**ABOUT THIS EXERCISE:** Every line below from the one containing "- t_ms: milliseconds" through the one containing "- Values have" must be transcribed exactly. Omit all lines outside that stretch.

* * *

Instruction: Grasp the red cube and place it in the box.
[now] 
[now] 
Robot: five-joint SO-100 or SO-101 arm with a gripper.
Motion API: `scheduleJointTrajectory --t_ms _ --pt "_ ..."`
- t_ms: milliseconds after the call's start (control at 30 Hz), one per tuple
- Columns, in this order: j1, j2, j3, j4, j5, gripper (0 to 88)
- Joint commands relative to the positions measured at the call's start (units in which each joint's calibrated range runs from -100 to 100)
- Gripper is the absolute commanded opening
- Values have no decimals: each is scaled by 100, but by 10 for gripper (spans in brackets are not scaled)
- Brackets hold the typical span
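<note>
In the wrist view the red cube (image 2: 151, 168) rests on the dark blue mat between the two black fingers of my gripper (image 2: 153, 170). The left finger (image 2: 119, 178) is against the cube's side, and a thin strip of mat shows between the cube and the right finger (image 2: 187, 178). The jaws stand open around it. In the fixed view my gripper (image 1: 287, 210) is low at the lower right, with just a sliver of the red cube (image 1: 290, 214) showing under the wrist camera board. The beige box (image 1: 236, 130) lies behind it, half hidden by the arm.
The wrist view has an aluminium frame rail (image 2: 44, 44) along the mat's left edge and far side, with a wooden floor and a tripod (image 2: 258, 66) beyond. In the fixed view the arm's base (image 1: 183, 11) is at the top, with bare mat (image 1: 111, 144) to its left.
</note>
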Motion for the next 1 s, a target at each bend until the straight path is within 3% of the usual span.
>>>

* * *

**FINAL ANSWER:**
- t_ms: milliseconds after the call's start (control at 30 Hz), one per tuple
- Columns, in this order: j1, j2, j3, j4, j5, gripper (0 to 88)
- Joint commands relative to the positions measured at the call's start (units in which each joint's calibrated range runs from -100 to 100)
- Gripper is the absolute commanded opening
- Values have no decimals: each is scaled by 100, but by 10 for gripper (spans in brackets are not scaled)

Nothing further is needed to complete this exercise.